Под животом, пропитывая телогрейку влагой, задрожала земля, и Куликов понял: «Танки!» Спасибо мастерам минирования, они поставили на танковом пути несколько зарядов, глядишь, сюрпризы эти и проявят себя.
Ждать долго не пришлось. Земля затряслась сильнее, гул танковых моторов сделался четче, стало слышно даже звяканье траков – ну будто специально железом стучали о железо. Куликов стиснул зубы, пробуя угадать, из какой прорехи вылезет первый танк, двинул стволом «максима» в одну сторону, словно бы хотел прощупать туман в этом направлении, потом двинул в другую…
Пусто. Нет танков… Хотя звук их сделался сильнее, и земля начала трястись сильнее, от тряски этой тупо и как-то обреченно заныли мышцы рук.
Он дождался нужного мига и услышал то, чего хотел услышать – звук сильного удара, почувствовал, что земля из-под его тела рванулась куда-то вбок, рванулась яростно, словно бы хотела опрокинуться, тяжелый пулемет завалился на одну сторону, огромная копна тумана подпрыгнула, будто была живая, – сделала это на удивление ловко, проворно… Ну словно бы чего-то опасалась.
А ей и впрямь было чего опасаться.
Немецкий танк, наползавший гусеницами на свежие русские позиции, внезапно возникшие на краю горелого, основательно раскуроченного леса, наехал одной гусеницей на железную тарелку, оставленную сержантом-сапером, окутался пламенем и дымом, мигом растерял разную хозяйственную мелочь, прикрученную к броне, в воздух взвились и проворно размотались два железных троса, несколько звеньев начавшей ржаветь плоской гусеницы, бочка с искусственным, сладко пахнущим горючим, популярным в германской армии, два запечатанных гвоздями ящика…
Непонятно, что было в ящиках – то ли патроны, то ли что-то нужное в танковом хозяйстве – те же гвозди, скобы, болты и гайки или, допустим, мыло.
Через несколько минут подорвался второй танк – саперы поработали отлично, точно все рассчитали, угадали, по каким колеям поползут танки, как поняли и другое: по лесным увалам, рытвинам, медвежьим ямам и провалам аккуратисты-немцы не пойдут вообще – не в их это характере…
В результате счет, как в хорошем футболе в родной Ивановской области, обозначился достойный: два – ноль. А в футбол перед войной начали играть, кажется, все, – кроме, может быть, тянь-шаньских пастухов, проводивших летние сезоны (время футбола) на высокогорных пастбищах в окружении овечьих стад, да присоединившихся к Советскому Союзу молдаван, занятых заготовкой кукурузных початков – иначе зимой можно остаться без любимой мамалыги…
Большой молодец сержант-сапер – точно впечатал минные коробки в землю, под снег – ай, какой молодец!

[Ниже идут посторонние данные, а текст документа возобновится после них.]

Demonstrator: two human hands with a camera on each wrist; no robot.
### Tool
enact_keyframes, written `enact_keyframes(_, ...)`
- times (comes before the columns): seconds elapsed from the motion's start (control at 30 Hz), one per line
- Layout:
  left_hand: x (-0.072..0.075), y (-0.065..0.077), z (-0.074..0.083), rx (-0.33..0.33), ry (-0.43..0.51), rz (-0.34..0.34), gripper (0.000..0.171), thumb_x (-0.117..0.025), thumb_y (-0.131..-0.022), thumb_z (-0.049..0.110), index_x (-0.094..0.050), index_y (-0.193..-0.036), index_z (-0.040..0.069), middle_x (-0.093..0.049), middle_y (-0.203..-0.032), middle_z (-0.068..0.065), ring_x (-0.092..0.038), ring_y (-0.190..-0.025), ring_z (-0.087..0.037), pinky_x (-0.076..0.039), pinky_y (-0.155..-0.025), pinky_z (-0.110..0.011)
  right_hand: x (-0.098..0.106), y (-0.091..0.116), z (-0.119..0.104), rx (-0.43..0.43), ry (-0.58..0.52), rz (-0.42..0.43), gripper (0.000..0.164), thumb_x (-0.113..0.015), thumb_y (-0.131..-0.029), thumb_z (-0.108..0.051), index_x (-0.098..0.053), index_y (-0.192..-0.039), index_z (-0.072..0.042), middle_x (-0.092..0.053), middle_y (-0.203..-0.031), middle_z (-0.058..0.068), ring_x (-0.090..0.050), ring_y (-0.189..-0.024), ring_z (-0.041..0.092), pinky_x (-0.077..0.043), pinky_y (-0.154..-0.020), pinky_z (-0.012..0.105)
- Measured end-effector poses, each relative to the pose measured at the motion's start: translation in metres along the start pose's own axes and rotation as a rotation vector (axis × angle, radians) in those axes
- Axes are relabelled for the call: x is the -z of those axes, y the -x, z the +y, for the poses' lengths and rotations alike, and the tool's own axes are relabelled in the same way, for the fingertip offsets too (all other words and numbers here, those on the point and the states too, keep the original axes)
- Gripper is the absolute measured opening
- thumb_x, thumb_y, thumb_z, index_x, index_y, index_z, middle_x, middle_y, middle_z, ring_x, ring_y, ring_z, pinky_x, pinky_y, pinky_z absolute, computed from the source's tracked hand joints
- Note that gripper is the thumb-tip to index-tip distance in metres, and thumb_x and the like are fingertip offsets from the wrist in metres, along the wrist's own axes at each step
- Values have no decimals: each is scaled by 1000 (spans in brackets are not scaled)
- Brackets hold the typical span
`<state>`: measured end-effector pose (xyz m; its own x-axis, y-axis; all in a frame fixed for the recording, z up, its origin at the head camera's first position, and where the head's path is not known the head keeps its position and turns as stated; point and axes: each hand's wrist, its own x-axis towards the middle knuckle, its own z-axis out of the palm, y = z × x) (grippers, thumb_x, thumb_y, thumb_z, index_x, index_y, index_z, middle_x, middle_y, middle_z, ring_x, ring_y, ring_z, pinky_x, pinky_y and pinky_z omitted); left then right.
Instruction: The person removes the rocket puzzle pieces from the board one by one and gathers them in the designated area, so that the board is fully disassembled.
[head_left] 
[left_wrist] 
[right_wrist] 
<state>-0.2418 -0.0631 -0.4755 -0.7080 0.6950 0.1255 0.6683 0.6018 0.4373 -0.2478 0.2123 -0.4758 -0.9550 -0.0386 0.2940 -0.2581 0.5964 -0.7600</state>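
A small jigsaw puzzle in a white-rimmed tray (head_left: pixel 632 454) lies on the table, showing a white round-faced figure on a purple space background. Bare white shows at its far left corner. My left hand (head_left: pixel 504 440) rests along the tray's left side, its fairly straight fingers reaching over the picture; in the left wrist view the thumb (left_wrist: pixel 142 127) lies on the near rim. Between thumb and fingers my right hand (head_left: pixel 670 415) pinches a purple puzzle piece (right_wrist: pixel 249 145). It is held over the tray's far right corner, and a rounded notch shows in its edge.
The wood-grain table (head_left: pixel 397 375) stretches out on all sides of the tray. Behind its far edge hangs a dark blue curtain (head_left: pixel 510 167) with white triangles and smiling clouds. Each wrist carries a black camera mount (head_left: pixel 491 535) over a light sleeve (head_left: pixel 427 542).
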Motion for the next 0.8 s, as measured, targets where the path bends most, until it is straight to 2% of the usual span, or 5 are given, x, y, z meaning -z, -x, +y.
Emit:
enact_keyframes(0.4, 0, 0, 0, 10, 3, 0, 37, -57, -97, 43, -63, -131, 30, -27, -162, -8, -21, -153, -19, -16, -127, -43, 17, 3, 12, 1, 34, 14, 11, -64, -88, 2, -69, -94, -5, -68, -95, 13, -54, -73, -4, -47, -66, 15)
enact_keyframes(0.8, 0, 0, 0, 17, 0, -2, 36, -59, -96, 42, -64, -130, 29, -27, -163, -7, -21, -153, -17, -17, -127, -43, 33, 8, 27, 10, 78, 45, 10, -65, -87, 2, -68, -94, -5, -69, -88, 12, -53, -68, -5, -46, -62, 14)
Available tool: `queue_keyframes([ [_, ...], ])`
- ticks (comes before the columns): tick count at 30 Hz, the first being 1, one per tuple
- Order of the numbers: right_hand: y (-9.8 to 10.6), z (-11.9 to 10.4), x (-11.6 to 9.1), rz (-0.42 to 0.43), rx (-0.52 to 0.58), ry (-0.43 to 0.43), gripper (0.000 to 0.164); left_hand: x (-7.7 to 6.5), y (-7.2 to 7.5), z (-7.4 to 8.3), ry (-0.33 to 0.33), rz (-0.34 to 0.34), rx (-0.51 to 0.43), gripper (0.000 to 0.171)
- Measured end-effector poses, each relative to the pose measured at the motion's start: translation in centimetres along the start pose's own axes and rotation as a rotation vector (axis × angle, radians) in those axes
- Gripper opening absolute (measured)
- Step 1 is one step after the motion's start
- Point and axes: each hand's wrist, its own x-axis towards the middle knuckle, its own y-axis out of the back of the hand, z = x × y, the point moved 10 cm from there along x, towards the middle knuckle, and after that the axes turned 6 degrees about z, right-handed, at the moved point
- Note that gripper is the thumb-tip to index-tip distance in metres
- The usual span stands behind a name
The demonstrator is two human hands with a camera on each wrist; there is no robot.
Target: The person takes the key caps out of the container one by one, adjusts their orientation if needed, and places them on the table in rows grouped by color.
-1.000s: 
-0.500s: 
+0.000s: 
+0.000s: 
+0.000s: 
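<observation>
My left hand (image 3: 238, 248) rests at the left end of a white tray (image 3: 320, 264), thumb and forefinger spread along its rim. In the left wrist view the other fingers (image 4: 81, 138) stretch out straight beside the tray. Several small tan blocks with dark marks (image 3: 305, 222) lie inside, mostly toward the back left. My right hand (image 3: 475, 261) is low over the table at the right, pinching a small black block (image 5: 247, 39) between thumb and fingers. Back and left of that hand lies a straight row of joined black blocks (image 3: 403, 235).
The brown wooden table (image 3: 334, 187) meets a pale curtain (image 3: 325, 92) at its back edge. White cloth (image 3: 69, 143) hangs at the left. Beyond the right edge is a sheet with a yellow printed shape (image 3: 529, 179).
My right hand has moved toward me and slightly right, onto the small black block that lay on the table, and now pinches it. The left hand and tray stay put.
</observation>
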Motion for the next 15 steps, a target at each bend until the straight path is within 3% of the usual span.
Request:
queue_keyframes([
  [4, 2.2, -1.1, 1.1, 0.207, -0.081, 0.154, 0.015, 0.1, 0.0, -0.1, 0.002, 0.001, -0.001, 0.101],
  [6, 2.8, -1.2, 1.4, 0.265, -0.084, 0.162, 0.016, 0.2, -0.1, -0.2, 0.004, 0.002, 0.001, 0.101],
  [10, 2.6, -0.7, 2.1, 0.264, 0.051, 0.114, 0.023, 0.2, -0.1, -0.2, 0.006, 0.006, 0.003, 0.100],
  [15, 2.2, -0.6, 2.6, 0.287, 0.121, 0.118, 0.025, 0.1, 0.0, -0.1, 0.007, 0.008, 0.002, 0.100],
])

Молодца!
После второго взрыва туманная скирда зашевелилась недовольно и начала понемногу провисать. А может, это и не туман был вовсе, а обычный дым? От случайного снаряда загорелась какая-нибудь старая конюшня, набитая сухим навозом, задымилась азартно, вот туманные клубы и поволоклись от нее к окопам.
Раз скирда начала провисать – значит, немцы решили отступить.
В этот момент Куликов засек то, чего не засекли другие, – по внезапному перемещению копен тумана (ну словно бы их фрицы передвигали внутри сырой серой скирды) определил перегруппировку немцев, переставил пулемет и вновь открыл стрельбу.
Очередь была длинной, рыжего цвета, она легко развалила пространство. Немцы не успели уйти – Куликов положил треть их, стрелял до тех пор, пока не кончилась лента – горячая, извивающаяся, она безвольно распласталась на грязном, пропитанном водой и мартовским холодом снегу.
– Коля, ленту! – громко прокричал Куликов, и напарник, матерясь, выплевывая слова куда-то в сторону, словно бы навсегда избавляясь от них, засуетился около «максима», застучал крышкой коробки, засипел, прикусывая себе дыхание.
Не подготовился к бою парень, за это надо хорошенько настучать по шапке.
– Готово! – голос второго номера донесся до него словно бы издалека, будто по дороге застрял, увяз где-то, в чем-то, вызвал у первого номера досаду, и досада эта остро сжала Куликову горло.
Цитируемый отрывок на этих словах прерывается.